Judge George C. Steeh of the Eastern District Court of Michigan approved the United Auto Workers’ (UAW) request, and stipulated agreement with defendants, to dismiss the case entirely Wednesday. UAW filed the lawsuit on Sept. 3 along with the American Federation of State, County and Municipal Employees (AFSCME) and Service Employees International Union (SEIU).

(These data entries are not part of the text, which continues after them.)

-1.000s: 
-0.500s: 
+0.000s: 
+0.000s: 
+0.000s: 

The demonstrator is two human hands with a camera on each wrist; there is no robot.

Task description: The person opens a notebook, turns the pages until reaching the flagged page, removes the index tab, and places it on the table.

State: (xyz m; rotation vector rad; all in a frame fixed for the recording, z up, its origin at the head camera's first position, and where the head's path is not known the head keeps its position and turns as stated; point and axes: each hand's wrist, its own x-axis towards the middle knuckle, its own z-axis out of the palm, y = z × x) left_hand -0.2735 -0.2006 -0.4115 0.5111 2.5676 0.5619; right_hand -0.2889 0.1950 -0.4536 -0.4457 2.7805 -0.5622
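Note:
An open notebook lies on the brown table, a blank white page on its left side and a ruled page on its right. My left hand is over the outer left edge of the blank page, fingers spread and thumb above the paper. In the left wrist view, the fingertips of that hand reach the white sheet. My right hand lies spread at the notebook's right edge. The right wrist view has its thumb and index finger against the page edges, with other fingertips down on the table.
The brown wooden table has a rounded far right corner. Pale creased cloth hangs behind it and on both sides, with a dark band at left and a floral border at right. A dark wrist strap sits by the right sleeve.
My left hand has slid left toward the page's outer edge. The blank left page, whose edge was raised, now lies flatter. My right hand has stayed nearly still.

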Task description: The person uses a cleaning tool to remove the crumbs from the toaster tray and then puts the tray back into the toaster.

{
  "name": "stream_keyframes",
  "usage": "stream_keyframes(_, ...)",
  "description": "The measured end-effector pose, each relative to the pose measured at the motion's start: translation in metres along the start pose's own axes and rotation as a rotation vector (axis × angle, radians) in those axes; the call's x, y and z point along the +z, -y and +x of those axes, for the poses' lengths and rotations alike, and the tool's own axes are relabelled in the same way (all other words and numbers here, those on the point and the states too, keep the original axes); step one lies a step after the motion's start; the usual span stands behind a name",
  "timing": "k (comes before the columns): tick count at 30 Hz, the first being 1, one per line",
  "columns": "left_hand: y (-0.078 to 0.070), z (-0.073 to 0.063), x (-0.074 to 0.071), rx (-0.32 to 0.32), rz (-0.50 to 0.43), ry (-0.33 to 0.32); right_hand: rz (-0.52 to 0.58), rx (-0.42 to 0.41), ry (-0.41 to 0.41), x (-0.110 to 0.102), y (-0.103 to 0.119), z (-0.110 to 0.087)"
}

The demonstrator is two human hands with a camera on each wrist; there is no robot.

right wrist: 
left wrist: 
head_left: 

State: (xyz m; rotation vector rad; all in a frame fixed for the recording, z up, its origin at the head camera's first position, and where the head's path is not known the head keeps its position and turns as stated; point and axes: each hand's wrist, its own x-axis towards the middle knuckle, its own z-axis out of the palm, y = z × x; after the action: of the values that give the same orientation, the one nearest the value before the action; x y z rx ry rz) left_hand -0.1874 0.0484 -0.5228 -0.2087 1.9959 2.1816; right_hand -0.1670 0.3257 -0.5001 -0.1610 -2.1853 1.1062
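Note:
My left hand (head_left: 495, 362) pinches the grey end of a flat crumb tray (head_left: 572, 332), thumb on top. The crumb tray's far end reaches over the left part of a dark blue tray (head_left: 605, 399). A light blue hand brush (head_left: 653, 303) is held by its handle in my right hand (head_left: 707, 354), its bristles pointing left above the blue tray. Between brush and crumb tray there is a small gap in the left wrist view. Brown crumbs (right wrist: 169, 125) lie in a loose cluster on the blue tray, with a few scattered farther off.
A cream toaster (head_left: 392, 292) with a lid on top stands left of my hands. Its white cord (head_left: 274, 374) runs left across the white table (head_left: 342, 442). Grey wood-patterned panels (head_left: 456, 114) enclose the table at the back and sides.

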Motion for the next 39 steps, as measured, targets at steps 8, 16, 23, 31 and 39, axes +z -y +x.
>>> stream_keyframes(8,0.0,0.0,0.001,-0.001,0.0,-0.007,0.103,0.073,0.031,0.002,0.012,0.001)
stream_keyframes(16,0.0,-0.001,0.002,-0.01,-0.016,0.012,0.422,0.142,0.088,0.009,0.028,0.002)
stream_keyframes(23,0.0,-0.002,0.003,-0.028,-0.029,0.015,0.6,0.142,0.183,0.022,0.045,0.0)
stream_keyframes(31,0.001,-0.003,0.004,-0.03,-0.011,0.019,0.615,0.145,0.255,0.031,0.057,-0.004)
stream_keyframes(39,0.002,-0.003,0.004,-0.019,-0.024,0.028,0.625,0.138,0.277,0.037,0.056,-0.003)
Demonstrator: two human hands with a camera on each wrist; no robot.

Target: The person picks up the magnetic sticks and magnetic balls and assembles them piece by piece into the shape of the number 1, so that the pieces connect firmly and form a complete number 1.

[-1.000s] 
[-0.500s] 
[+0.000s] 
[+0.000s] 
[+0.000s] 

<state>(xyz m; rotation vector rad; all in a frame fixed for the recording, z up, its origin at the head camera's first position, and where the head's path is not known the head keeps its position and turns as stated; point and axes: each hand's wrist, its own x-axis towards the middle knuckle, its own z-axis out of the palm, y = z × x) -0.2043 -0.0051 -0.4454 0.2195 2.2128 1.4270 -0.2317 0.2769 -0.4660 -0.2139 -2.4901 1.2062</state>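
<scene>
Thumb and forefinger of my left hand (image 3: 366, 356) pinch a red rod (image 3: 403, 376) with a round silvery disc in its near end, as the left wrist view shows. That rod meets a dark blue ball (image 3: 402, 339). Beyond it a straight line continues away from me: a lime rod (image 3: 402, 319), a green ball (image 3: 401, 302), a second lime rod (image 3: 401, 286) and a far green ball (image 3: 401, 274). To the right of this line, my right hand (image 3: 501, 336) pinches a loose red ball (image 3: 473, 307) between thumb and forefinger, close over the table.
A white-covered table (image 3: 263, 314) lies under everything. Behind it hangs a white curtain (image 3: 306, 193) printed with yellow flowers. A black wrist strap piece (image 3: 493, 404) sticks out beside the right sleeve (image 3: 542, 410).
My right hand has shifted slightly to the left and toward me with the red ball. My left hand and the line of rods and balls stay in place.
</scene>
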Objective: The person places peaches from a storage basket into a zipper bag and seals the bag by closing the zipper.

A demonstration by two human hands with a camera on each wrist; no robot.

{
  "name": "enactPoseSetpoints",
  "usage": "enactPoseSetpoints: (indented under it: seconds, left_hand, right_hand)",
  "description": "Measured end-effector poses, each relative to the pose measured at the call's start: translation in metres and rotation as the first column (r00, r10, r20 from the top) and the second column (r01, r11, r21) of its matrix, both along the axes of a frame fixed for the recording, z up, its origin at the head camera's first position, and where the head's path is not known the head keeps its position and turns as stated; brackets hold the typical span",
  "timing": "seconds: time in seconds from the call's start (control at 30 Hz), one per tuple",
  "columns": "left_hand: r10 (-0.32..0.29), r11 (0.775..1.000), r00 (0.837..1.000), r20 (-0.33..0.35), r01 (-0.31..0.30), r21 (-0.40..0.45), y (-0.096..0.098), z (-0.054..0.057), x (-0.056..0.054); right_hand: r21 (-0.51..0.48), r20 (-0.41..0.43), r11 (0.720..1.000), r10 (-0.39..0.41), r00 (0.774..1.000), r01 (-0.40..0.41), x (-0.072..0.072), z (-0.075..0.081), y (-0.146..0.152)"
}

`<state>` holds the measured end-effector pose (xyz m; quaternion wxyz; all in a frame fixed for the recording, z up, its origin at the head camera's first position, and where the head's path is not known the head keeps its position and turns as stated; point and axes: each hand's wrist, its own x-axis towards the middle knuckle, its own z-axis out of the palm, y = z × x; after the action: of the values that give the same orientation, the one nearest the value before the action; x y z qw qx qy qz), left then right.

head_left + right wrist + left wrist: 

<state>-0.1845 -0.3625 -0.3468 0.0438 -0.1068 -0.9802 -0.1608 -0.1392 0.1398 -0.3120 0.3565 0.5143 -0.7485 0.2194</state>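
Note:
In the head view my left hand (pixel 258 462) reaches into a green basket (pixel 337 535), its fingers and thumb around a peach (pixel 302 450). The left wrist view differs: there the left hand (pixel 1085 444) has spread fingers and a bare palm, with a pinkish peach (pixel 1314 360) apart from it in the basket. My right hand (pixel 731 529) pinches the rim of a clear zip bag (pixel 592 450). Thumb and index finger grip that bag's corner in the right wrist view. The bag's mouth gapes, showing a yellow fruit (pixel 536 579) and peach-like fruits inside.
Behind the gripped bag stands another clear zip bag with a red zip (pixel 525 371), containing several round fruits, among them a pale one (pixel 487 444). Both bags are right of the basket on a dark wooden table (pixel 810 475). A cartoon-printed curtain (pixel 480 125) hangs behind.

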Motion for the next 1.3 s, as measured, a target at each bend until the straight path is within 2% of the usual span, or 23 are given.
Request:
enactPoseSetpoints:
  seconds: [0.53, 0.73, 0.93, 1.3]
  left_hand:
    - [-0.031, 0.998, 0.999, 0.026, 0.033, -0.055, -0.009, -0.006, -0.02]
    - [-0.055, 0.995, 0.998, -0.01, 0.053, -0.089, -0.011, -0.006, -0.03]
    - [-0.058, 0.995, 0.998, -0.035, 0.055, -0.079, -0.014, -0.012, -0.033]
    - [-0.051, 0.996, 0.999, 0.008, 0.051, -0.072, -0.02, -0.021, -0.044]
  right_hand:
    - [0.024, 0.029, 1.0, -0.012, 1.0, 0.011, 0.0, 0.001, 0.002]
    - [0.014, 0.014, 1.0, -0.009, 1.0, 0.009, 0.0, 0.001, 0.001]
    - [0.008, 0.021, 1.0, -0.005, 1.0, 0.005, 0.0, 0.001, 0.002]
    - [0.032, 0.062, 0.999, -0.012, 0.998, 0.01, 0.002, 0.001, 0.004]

“That union officials so quickly dropped their attempts to scuttle the rule speaks to the strength of the legal case for it, namely that the Supreme Court clearly delineated in Janus v. AFSCME that union dues can only be taken from public employees’ paychecks with their affirmative and knowing consent,” said National Right to Work Foundation (NRTW) president Mark Mix in statement Thursday.

Workers leave an auto plant amidst the coronavirus pandemic on March 18 in Detroit, Michigan. (Jeff Kowalsky/AFP via Getty Images)

Workers leave an auto plant amidst the coronavirus pandemic on March 18 in Detroit, Michigan. (Jeff Kowalsky/AFP via Getty Images)

In July, the four-person Michigan Civil Service Commission (MiCSC), a bipartisan commission that regulates all conditions of state employment, approved the law changes in a 3-1 vote mandating that public sector union workers willingly consent to union membership every year. The four members of the MiCSC were the defendants listed in the lawsuit.

“This is part of a long-running campaign against working families in Michigan and across the country, pushed by billionaire-backed anti-worker groups,” UAW, AFSCME and SEIU said in a September joint statement. (RELATED: ‘Pro-Labor, Pro-Worker Administration’: Labor Leaders Expect Union Resurgence Under A Biden Presidency)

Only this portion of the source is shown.